= DATASET EXCERPT =

________________________

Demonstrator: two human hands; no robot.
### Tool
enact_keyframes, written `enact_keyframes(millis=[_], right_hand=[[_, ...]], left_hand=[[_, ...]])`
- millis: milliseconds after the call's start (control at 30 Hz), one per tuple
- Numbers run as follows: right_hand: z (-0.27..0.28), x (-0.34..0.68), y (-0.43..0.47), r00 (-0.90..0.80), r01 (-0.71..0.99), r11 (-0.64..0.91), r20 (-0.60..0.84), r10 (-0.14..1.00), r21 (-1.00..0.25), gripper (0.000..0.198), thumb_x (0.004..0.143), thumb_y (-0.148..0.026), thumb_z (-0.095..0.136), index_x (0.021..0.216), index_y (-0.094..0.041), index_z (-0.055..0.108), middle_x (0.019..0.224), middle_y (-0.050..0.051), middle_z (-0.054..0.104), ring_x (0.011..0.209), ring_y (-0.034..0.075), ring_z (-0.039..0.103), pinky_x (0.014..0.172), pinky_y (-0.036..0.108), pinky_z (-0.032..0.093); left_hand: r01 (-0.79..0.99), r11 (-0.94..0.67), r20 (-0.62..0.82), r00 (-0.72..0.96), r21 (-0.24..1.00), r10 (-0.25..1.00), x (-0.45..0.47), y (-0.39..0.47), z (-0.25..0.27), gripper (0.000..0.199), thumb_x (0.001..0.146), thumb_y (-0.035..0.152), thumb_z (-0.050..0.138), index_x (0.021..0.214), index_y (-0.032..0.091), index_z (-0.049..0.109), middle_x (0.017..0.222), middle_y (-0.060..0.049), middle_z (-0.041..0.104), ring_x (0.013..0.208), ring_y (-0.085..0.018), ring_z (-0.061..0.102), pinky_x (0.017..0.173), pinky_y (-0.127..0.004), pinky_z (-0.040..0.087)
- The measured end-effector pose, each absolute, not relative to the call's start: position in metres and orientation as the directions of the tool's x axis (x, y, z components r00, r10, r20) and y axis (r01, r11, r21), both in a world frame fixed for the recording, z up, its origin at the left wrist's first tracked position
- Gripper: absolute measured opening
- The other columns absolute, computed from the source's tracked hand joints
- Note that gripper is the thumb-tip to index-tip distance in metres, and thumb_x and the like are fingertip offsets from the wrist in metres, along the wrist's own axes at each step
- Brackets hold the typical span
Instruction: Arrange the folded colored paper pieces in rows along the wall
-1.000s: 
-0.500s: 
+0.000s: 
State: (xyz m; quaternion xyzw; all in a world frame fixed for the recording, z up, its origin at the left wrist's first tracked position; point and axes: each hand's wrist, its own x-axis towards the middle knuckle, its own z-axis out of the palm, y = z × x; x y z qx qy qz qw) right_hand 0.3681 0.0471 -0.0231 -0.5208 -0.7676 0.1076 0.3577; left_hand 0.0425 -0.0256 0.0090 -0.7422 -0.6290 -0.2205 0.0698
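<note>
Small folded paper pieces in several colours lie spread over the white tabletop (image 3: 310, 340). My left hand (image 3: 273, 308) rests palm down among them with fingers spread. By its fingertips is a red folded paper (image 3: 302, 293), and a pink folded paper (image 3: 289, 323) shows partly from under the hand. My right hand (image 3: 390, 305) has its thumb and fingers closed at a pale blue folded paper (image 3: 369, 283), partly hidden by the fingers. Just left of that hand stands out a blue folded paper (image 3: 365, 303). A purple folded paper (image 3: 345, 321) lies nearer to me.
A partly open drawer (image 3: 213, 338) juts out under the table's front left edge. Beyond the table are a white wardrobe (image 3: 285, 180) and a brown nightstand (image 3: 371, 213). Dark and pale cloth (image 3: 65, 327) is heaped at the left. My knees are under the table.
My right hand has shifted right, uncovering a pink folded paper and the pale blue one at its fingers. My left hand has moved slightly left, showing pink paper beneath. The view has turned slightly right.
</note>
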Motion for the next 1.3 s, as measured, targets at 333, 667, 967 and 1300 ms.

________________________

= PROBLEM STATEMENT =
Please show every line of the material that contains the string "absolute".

= TASK RESPONSE =
- The measured end-effector pose, each absolute, not relative to the call's start: position in metres and orientation as the directions of the tool's x axis (x, y, z components r00, r10, r20) and y axis (r01, r11, r21), both in a world frame fixed for the recording, z up, its origin at the left wrist's first tracked position
- Gripper: absolute measured opening
- The other columns absolute, computed from the source's tracked hand joints

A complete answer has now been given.